With a flood of stock orders hitting the tape in the last few minutes of trading each day, Deutsche Bank’s Autobahn Equity business has rolled out a new algorithm in US markets to help institutional clients and other market participants that seek to match closing prices.
The new algorithm TargetClose has also been designed to keep up with heavy market data volumes that occur in the last few minutes of the day as well as help the buy side manage their workflow challenges.
“When you look at market volume profiles, a lot of volume is concentrated at the end of the day or even in just the last few seconds,” said Jose Marques, Global head of Electronic Equity Trading at Deutsche Bank in an interview with Advanced Trading. “It’s become very hard for a human trader to participate in the last few minutes because the quote rates and amount of market data is enormous. If you are manually managing several market orders at once at the close, workflow issues are significant,” according to Marques.
The bank said that TargetClose is designed to project each day’s closing volume based on real-time and historical market data. It continuously adapts to market conditions in order to minimize the trade’s deviation from the closing price on the date of the trade. The algo is underpinned by Deutsche Bank’s technology, including integration with its ultra-fast smart order router, and takes advantage of low-latency models, and participates in dark pools to improve performance, the bank added.
Buy-side traders know that significant volume is done at the end of the day, so a lot of these traders may execute via an algorithm all day long holding back 10-to 20 percent for manual execution near the close as a way to add human value, said Marques. “Having tools for them that are optimized to deal with the problems in the last few minutes of the day are in demand,” he said.

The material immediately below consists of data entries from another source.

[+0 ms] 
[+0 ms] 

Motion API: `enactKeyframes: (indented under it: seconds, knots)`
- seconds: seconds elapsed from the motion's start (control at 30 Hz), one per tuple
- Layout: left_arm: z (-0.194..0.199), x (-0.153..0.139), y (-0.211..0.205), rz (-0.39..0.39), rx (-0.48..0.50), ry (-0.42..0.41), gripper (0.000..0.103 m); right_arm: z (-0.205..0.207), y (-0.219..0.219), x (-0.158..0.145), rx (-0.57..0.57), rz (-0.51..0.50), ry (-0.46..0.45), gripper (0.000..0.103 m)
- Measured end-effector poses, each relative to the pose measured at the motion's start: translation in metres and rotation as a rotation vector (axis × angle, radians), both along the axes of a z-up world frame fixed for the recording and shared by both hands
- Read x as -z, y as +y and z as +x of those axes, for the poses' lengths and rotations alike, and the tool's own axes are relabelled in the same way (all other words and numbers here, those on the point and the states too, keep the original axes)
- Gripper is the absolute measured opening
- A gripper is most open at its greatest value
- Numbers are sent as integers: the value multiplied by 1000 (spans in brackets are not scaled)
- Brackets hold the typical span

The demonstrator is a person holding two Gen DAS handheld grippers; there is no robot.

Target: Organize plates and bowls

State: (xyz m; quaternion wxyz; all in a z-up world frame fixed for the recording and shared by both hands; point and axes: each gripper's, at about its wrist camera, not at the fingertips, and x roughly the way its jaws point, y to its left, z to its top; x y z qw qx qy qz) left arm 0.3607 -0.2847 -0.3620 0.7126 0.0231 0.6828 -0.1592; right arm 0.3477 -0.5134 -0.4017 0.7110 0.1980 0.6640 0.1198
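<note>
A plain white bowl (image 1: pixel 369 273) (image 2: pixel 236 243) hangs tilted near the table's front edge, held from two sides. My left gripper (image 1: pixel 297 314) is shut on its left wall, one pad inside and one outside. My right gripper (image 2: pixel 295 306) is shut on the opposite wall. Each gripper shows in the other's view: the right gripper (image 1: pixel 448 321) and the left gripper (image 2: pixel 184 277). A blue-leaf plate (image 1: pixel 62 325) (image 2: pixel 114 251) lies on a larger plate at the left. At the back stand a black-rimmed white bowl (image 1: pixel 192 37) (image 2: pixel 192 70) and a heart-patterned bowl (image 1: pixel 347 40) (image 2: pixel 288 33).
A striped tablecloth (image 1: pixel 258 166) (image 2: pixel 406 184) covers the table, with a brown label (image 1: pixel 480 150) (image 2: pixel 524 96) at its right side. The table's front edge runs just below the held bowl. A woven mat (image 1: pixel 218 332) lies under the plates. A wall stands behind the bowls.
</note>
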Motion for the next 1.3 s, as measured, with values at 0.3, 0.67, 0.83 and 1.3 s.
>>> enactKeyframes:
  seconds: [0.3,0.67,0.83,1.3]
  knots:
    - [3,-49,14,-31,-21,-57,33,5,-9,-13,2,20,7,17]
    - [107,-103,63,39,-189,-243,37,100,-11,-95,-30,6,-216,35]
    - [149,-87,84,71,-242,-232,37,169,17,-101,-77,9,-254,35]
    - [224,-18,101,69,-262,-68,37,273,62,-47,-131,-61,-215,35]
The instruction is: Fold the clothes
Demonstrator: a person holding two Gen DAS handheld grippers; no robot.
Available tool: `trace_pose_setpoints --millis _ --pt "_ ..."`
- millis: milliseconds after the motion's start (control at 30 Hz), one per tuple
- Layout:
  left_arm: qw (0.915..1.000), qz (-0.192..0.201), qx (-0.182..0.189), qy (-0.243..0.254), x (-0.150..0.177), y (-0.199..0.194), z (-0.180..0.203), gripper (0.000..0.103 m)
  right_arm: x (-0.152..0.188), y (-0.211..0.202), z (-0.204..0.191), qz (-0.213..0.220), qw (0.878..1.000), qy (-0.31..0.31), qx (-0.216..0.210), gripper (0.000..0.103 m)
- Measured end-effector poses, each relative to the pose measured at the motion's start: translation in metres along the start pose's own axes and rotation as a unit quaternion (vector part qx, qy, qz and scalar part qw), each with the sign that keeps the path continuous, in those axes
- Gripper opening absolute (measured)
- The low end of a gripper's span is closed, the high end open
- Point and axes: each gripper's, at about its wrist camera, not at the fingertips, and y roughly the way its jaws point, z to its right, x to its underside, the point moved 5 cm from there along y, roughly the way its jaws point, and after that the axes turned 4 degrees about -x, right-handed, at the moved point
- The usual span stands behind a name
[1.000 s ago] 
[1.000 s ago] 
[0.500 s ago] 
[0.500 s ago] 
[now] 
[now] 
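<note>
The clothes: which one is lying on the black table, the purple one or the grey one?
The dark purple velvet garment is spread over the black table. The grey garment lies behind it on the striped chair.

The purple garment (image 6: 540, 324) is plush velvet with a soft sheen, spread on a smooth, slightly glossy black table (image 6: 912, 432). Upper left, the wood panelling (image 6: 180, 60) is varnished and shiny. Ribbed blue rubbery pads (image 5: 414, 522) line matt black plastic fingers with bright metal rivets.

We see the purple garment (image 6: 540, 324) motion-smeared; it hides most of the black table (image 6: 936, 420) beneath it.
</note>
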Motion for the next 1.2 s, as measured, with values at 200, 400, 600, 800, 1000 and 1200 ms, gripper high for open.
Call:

There is demand for end-of-day prices because a lot of institutional traders are explicitly benchmarked to the closing prices and they execute their baskets to match the closing prices. There are also players who need the closing prices or who do index rebalancing and issuers of ETFs who are hedging trades that need the closing prints.
While other Wall Street firms offer this type of functionality, Marques said the unique part of this particular algorithm is the implementation and how it handles the technology issues created by high volume and high data rates just a few minutes before the market close.
“Most of our value add is around the quantitative analytics and those factors are certainly built into this algorithm, but more than anything dealing with the high market data and order entry rates around the close is the biggest challenge,” Marques maintains.
“We’re looking at the depth of the order book, how quickly orders are being completed, and applying HFT style (high frequency trading) models to orders and executions, “ he said. “Being able to do that while keeping our systems and platforms scaled properly for an institutional product is quite challenging,” Marques said, noting that the firm has thousands of institutional clients who want to trade at the same time. “For an institutional algorithmic tech platform, it’s a much more challenging exercise.
On top of launching the new algorithm, Deutsche Bank said it hired three sales traders underscoring its commitment to the electronic trading business. In the first week of September, Ryan Lee will join the bank from ITG where he has about 10 years of experience. Rob Lippert, who is starting in August, is joining from Goldman Sachs with 14 years industry experience from both the buy side and sell side. In June, Scott Chinitz, came onboard from RBS, with 12 years industry experience on both the buy side and sell side All three report to Jay Fraser, Head of Autobahn Equity Sales & Execution, Americas. In spite of the six billion shares a day volumes, said Marques, who joined Deutsche Bank two-and-a-half years ago to rebuild its electronic trading platform, said the bank is continuing to invest in the platform. After investing in the algorithmic products, and the underlying technology Marques said, “We think the next stage of the investment will be to expand our bespoke, high-value coverage for electronic trading.” The expansion also reflects growth in the firm’s business. “We need more capacity because our market share is growing despite the low volume.”